Today we mainly focused on understanding exactly what the USB driver is supposed to do after resetting the hardware. It obviously is supposed to enumerate the devices on the bus, reading the device descriptors and assigning them addresses and configurations. However, it has been very difficult to understand exactly how this needs to be done. For example, simply reading a device descriptor, which provides basic information about what kind of USB device has been attached to the bus (such as whether the device is a keyboard, a mouse, a flash drive, an ethernet adapter, or a programatically controlled water balloon launcher), requires sending a control message, which itself is a process with multiple phases (SETUP, DATA, STATUS), each of which requires interacting with the host controller's undocumented registers in complex ways involving various timeouts and retry mechanisms to handle faults including the device being disconnected at any arbitrary time, and requires understanding many USB concepts and data structures, including pipes, endpoints, packet IDs, transfer types, requests, request types, low vs. full vs. high speeds, maximum packet sizes, and direct memory access. Obviously we hope to have our code be highly simplified, but USB by design is not simple.
We also were caught up by the root hub, specifically how it is apparently not actually a real USB hub but instead is supposed to be, to some extent, faked by the USB software. This does not seem to be documented in the USB specification itself, as this apparently is outside the scope of the specification (being host-controller specific) despite the fact that, apparently, the very first thing the USB software needs to do after resetting the hardware is to enumerate the root hub.
Towards the end of the day I continued the work with Linux I had started on June 4th and was successfully able to get a custom kernel to boot on the Raspberry Pi. I compiled it with verbose USB debugging messages and added the kernel log from a successful boot to our repository, since it might help if we have questions about the hardware.
Meanwhile, Farzeen continued to work on the graphical code, removing some of the older assembly files and fixing and additional additional functionality with C code. It is now possible to programatically change the color of any pixel on the screen.
Today Tyler and I continued to work on USB support. In the morning we focused on reading the USB 2.0 specification and the Linux source code, mainly regarding bus enumeration, control messages, and the expected separation between the USB driver core and the host controller driver. In the afternoon we returned to our code and implemented code that fakes some types of control messages to the root hub. This code is part of the host controller driver, which we have currently placed in a separate file (usb-hcd.c) from the USB driver core (usb.c). Therefore, by design, the USB driver core need not care that the root hub is not an actual hub. We also documented various structures and functions in our existing code and added additional descriptors as specified in section 9 of the USB 2.0 specification.

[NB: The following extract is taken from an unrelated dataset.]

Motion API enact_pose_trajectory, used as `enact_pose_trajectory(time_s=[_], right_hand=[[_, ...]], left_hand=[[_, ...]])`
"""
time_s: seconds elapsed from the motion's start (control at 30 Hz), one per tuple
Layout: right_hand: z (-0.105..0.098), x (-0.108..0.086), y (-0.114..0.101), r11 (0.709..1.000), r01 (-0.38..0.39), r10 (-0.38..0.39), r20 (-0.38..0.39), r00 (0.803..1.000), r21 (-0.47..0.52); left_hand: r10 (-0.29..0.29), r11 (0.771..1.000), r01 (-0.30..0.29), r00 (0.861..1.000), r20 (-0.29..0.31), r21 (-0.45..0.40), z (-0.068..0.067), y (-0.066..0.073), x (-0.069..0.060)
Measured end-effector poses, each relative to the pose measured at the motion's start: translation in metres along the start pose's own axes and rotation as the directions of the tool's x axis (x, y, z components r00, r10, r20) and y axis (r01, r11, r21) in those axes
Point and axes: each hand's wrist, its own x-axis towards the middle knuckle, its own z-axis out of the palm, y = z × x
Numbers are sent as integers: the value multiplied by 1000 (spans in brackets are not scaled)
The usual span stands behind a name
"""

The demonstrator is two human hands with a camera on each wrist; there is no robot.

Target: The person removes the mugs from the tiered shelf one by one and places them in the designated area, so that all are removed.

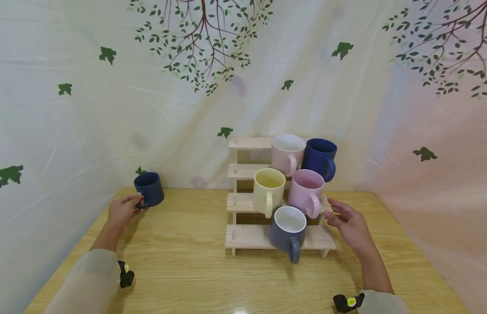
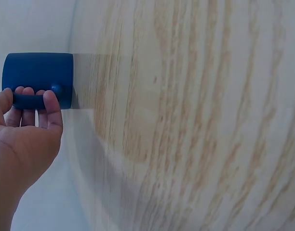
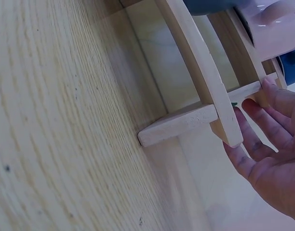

We did not do much testing on the Raspberry Pi today, as we are mainly working to get a USB system software framework in place. In fact, since the root hub is faked, there apparently is no need to actually send or receive messages on the USB bus until we start enumerating the devices that are attached to the root hub. When we get to this, this will require understanding how hubs are supposed to work and how status changes on hub ports are supposed to be detected and handled by the software, as well as additional work on our code to actually interact with the DWC hardware to send and receive messages over the USB bus.
Farzeen continued to work on the graphical code. Based on the code to change the color of individual pixels, it is now possible to draw lines and gradients.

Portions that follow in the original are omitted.